Si può dire lo stesso dell'atteggiamento accondiscendente: nasce da un profondo bisogno di essere accettati, amati, accolti. Ma l'esperienza insegna che essere supini di fronte al dispotismo non fa che peggiorare le cose, perché il messaggio che diamo sembra essere: fai bene a sottomettermi, è il solo linguaggio che comprendo da un'autorità. Solo entrando in un contatto vivo e autentico con le proprie ambivalenze e contraddizioni si possono superare i momenti di difficoltà, certo non mettendosi in malattia o ricorrendo a farmaci che in tal senso danno solo una serenità illusoria.

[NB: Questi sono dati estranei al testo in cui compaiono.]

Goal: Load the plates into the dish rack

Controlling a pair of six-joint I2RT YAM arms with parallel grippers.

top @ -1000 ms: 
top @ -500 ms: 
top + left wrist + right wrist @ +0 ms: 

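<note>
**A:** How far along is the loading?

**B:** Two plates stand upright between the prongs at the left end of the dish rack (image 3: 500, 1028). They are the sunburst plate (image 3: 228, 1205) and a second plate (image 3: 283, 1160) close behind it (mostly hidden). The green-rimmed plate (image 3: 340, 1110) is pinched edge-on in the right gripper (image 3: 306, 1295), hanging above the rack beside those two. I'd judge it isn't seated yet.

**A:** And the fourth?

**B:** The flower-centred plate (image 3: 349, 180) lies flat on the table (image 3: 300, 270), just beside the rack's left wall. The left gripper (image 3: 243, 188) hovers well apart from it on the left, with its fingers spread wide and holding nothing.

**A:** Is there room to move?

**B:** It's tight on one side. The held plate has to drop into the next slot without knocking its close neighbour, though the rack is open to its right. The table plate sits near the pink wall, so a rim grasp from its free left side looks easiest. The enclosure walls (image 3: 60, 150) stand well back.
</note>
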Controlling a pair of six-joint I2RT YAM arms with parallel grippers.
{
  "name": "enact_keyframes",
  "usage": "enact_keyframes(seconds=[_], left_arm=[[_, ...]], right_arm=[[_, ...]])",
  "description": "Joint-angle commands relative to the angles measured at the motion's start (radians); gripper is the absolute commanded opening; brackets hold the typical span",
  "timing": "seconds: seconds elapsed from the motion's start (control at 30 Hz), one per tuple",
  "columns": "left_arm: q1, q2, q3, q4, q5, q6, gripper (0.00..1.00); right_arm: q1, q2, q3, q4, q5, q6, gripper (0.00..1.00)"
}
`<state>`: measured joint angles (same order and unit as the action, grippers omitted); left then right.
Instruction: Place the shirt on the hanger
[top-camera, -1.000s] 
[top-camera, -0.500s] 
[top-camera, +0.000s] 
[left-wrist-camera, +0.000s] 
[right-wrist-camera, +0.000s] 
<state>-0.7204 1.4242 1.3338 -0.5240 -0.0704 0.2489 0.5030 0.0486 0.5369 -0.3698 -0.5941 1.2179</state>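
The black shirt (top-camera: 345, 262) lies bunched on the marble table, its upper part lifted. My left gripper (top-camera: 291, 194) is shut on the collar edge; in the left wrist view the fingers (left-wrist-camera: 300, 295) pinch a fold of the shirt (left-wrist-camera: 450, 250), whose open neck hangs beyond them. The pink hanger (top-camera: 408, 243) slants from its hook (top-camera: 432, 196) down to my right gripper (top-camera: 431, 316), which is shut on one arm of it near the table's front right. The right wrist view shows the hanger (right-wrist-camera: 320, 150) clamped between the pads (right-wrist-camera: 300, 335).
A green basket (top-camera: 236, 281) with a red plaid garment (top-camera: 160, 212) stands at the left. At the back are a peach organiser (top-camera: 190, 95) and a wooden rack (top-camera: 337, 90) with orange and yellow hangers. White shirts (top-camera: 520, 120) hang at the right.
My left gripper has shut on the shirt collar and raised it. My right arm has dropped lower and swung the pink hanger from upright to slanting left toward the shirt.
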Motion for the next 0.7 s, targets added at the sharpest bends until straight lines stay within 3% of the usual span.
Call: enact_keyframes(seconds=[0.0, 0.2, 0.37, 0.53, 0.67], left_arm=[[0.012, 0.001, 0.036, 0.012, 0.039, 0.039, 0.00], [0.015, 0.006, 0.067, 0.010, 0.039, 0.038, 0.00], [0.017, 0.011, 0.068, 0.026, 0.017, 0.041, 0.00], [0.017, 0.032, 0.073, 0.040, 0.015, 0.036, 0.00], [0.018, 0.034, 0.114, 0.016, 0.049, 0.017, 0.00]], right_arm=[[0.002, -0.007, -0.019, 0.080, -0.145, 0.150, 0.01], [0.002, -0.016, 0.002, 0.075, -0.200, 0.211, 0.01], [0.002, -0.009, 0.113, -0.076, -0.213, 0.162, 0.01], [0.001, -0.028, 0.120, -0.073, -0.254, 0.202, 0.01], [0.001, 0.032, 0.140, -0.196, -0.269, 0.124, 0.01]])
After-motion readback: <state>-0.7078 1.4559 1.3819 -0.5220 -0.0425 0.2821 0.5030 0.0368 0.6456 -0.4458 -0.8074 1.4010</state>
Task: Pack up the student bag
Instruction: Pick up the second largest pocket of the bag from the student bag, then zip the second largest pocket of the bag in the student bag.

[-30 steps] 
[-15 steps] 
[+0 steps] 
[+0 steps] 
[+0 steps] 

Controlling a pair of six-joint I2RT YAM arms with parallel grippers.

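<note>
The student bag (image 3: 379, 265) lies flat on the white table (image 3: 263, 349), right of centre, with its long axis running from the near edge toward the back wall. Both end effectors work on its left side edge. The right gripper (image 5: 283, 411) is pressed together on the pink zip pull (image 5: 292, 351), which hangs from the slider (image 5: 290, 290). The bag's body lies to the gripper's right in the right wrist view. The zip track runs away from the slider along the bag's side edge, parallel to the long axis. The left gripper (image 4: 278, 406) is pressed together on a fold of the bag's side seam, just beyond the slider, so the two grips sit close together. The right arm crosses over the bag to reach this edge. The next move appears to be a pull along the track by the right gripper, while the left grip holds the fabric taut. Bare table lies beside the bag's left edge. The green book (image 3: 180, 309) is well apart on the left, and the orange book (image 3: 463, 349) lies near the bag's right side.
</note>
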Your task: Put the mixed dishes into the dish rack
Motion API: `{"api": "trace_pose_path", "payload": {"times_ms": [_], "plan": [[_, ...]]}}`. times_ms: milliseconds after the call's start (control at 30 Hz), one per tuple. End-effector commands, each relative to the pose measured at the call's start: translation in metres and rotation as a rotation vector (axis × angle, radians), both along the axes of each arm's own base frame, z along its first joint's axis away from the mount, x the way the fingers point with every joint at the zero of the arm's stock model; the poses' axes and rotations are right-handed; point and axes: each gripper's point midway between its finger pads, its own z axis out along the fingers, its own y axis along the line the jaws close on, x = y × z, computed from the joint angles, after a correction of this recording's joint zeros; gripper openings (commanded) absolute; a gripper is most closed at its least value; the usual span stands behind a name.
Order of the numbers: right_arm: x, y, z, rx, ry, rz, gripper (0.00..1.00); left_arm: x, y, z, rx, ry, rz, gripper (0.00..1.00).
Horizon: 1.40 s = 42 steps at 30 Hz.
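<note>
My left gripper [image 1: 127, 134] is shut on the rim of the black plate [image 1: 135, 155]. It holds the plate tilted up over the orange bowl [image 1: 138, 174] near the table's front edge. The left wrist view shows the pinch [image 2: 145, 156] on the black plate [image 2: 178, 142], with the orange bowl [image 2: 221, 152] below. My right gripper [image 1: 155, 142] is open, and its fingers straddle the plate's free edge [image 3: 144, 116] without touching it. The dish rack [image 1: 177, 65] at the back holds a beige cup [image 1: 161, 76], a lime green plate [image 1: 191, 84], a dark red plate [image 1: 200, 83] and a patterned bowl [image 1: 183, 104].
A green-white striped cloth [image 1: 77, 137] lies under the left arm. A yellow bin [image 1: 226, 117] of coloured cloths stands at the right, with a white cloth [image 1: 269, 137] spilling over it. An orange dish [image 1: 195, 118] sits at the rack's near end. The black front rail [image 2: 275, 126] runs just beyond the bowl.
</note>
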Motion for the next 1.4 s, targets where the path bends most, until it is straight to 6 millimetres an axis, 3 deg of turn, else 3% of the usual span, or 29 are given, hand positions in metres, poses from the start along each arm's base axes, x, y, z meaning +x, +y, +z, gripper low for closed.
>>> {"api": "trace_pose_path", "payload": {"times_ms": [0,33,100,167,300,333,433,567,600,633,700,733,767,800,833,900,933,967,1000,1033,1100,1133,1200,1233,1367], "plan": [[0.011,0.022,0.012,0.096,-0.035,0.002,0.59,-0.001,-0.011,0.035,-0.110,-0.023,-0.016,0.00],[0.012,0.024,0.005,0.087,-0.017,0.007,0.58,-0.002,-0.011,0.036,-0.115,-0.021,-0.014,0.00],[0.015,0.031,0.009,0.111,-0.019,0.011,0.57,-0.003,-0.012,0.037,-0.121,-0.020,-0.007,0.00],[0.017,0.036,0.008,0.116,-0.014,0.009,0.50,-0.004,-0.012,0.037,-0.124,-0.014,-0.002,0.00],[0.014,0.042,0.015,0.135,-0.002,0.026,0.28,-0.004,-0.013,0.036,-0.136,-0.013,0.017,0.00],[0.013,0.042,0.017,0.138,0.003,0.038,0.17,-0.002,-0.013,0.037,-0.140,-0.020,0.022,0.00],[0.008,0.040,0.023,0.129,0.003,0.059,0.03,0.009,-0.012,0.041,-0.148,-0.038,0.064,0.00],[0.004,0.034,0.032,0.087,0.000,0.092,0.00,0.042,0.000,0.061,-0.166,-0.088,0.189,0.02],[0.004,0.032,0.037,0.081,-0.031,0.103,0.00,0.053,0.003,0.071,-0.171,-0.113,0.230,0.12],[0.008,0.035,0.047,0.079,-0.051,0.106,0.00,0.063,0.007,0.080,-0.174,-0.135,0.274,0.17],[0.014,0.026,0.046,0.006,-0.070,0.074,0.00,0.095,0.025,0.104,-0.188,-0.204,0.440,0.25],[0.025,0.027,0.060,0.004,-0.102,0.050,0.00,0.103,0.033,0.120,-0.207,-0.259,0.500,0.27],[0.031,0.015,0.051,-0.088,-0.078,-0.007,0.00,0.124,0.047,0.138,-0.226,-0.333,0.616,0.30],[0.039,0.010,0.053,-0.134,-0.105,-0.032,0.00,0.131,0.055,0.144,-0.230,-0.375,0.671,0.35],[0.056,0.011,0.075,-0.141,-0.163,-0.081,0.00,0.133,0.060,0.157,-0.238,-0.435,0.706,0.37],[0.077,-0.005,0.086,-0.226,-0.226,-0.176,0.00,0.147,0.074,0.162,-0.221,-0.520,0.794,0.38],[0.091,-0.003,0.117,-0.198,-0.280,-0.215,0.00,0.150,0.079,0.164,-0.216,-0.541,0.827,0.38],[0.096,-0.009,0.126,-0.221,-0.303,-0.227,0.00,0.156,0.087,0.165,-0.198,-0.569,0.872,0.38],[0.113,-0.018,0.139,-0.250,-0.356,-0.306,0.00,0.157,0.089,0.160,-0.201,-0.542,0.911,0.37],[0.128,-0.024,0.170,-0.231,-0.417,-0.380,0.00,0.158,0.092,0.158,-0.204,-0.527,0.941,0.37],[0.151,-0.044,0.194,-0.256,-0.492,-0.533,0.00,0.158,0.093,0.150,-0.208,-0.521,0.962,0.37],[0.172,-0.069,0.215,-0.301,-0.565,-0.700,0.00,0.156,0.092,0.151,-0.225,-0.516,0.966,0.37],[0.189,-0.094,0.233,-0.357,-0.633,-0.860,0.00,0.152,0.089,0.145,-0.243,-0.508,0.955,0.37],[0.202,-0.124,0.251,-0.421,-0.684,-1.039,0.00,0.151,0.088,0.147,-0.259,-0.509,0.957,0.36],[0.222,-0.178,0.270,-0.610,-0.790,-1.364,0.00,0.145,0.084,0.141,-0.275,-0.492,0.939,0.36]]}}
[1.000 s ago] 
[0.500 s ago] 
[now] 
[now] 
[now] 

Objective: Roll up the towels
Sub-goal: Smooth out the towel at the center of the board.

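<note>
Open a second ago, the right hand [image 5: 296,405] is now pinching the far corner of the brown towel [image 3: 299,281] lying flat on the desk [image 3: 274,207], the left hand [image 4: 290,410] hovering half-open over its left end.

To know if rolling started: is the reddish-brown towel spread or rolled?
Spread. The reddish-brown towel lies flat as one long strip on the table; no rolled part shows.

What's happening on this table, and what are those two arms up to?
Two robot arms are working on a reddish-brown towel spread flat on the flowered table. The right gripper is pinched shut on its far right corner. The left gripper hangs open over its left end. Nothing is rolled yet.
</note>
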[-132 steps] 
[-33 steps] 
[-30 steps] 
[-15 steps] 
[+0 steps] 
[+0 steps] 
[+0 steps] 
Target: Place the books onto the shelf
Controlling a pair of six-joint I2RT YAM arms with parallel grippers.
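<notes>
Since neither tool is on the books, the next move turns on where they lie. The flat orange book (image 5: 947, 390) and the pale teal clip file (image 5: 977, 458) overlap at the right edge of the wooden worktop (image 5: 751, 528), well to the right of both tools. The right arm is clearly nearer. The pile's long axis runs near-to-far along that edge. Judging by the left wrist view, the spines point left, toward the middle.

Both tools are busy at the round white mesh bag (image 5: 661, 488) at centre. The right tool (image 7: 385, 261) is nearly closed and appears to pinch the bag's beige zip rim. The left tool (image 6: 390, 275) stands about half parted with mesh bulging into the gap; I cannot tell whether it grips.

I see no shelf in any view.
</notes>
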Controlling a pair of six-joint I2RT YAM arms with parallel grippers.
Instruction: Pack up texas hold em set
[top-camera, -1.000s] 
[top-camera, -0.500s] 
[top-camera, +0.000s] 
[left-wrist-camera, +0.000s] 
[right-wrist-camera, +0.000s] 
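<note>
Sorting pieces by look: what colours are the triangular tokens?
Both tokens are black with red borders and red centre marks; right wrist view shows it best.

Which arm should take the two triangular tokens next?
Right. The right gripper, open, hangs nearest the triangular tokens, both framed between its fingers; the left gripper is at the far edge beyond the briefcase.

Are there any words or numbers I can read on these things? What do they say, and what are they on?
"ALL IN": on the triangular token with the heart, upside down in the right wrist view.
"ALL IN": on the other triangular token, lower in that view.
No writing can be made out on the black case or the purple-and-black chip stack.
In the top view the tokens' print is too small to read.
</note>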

Cercare il proprio autoritarismo

Infine, entrando ancor più nel profondo della riflessione psicologica, la prova finale di Marisa sarà quella di fare i conti con il proprio dispotismo, con i lati aggressivi della personalità che ingigantisce negli altri (ricordiamo che ammette di essere la sola a provare per il capo un timore così intenso), e non riconosce o rifiuta in se stessa. Il fatto di essersi sempre imbattuta in vari momenti della vita in persone particolarmente vissute come autoritarie e intimidatorie, le indica che deve entrare in contatto non solo con la rabbia e la paura, ma anche con la sua parte forte, persino autoritaria, la sola che potrà aiutarla ad andare oltre le paure abbandoniche che la costringono da sempre a recitare. In questo modo, e solo in questo modo, potrà cominciare a vivere in modo più sereno il rapporto con il capo, che cesserà di essere vissuto come un demone paralizzante da temere e da blandire.